In spite of the low cost and existence of clinical evidence, SDD is not accepted widely [Jongerden et al. 2010; Taylor et al. 2007; Dodek et al. 2004; Tablan et al. 2004]. The main concern is the high risk for selection of multiresistant pathogens. The antibiotics used in SDD do not treat most Gram-positive bacteria, so an expected increase in colonization rates and infection with Enterococcus sp and methicillin-resistant Staphylococcus aureus (MRSA) has been reported [de La Cal et al. 2005; Lingnau et al. 1997; Verwaest et al. 1997; Wiener et al. 1995; Bonten et al. 1993]. SDD has also been associated with a gradual increase in antibiotic resistance in the respiratory tract [Oostdijk et al. 2010]. Authors in favor of this strategy have proposed the addition of topical and intravenous vancomycin to control MRSA in the ICUs where this pathogen is endemic [Silvestri et al. 2004]. Some authors have documented no selection of multiresistant Gram-negative bacteria with SDD [de Jonge et al. 2003]. On the other hand, the benefit of SDD is not clear in ICUs where MRSA, vancomycin-resistant Enterococcus and multiresistant Gram-negative bacteria are endemic [Bonten, 2006; Lingnau et al. 1997; Verwaest et al. 1997; Wiener et al. 1995].

Defining whether SDD is useful and safe remains controversial, especially in hospitals with a high prevalence of multiresistant pathogens.

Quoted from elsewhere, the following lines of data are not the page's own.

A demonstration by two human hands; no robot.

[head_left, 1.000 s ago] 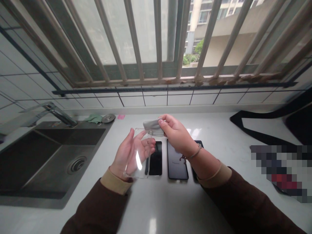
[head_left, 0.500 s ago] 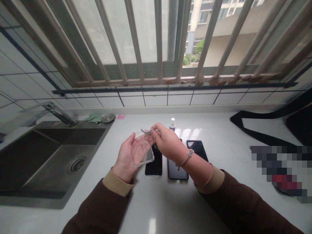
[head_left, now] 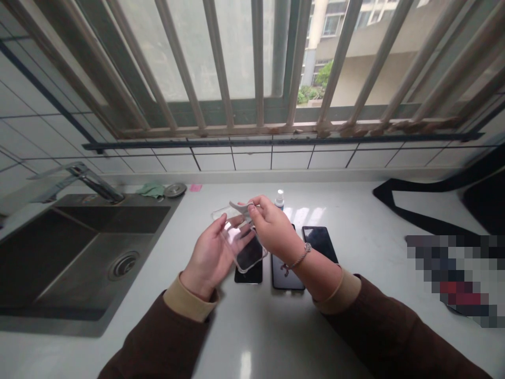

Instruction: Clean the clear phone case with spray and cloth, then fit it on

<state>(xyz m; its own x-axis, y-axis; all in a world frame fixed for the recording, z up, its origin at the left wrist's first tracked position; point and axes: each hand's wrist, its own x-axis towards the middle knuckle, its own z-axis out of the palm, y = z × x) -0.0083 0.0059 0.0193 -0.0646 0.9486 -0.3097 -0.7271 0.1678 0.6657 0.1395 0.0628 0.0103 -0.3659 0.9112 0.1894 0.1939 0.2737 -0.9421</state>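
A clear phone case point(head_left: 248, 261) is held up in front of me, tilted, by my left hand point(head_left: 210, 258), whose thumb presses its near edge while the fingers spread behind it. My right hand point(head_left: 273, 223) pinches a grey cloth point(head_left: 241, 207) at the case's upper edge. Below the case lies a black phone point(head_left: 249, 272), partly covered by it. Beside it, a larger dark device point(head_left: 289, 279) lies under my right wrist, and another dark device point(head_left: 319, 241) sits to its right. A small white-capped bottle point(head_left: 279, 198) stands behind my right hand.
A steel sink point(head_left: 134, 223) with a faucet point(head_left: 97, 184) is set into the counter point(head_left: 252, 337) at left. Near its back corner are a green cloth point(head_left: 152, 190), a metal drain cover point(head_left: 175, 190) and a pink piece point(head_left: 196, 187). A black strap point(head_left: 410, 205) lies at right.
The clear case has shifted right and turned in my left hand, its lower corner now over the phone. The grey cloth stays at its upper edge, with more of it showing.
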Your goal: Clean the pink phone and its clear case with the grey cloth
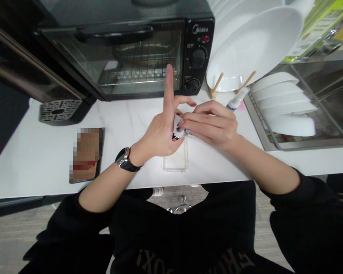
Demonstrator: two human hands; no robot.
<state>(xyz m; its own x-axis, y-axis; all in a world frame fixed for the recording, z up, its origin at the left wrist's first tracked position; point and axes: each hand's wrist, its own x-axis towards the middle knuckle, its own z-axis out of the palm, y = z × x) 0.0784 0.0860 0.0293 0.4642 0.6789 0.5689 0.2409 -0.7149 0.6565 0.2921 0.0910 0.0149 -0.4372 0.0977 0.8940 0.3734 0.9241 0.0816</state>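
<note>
My left hand (162, 129), with a black-strapped watch at its wrist, is partly closed around a small white piece with dark marks (178, 128). Its index finger points straight up, away from the piece. From the other side, the fingers of my right hand (213, 123) pinch the same piece. Fingers cover much of it, so its kind does not show. Beneath both hands a clear phone case (175, 163) lies flat on the white counter (217, 161), its upper part hidden by the hands.
A black toaster oven (114, 57) stands behind my hands. On the left lie a phone (87, 156) and a drip tray (60, 110). To the right are a white spray bottle (236, 101), large white plates (257, 49) in a wooden rack, and white bowls (291, 123) in a metal basket.
</note>
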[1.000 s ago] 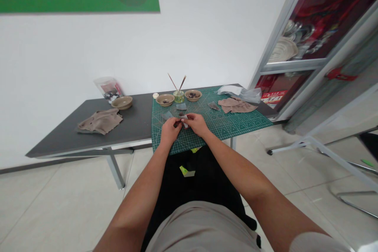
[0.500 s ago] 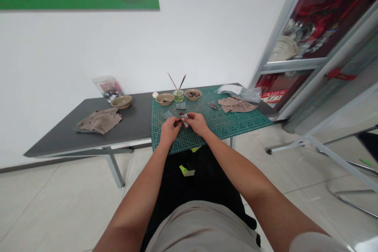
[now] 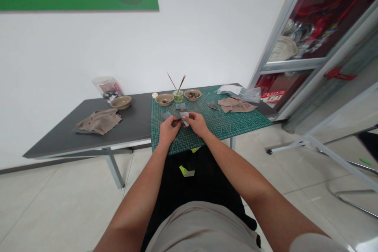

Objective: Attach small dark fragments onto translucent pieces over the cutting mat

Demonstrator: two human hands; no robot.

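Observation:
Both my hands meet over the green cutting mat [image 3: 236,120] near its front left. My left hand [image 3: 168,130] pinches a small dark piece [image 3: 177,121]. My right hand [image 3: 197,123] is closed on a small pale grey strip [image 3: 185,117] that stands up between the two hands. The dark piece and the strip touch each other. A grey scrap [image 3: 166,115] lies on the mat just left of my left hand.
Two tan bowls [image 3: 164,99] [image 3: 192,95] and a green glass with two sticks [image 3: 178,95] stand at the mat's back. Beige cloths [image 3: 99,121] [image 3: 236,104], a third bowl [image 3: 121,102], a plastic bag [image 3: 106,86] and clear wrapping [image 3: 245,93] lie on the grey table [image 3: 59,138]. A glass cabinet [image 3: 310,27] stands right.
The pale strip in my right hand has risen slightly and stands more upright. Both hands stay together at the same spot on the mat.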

The inappropriate use of antibiotics remains a threat for resistance and may affect effective treatment of different infections, in particular, those acquired in the hospital. Future studies will evaluate the cost-effectiveness of these measures.

Prevention of biofilm formation/silver-coated endotracheal tubes

Through the regulation of specific genes, microcolonies of bacteria can secrete a polymeric extracellular substance that allows adherence to a selected surface (i.e. ETT) forming a viscous layer called a biofilm [Donlan and Costerton, 2002]. This has been shown to occur as early as 24 hours after intubation [Perkins et al. 2010]. These biofilms are prevalent in humid surfaces. Its viscous and adherent nature complicates elimination and offers mechanical protection to the bacteria; as antibiotics cannot penetrate this substance. Moreover, bacteria have greater resistance to antibiotics due to their hypometabolic state [Stewart, 2003]. When the biofilm accumulates it can be dislodged during procedures (i.e. tracheal suctioning and bronchoscopy) and directly inoculate the endobronchial surface [Adair et al. 1999; Inglis et al. 1989].

Antiseptic substances, such as silver, can prevent biofilm formation in the ETT [Olson et al. 2002; Hartmann et al. 1999]. A prospective, randomized, and multicentered pilot study reported that the use of the silver-coated ETT was safe, slowed down the colonization, and reduced the formation of the biofilm [Rello et al. 2006]. In November of 2007, the US Food and Drug Administration (FDA), authorized the use of the silver-coated ETT, based on the diminution of the risk of VAP with its use. Further studies have demonstrated a significant reduction in the incidence of VAP and delayed time to VAP occurrence [Afessa et al. 2010; Kollef et al. 2008]. The cost-effectiveness of these devices is still under debate [Gentile and Siobal, 2010], but there is evidence that this strategy may result in hospital savings [Shorr et al. 2009].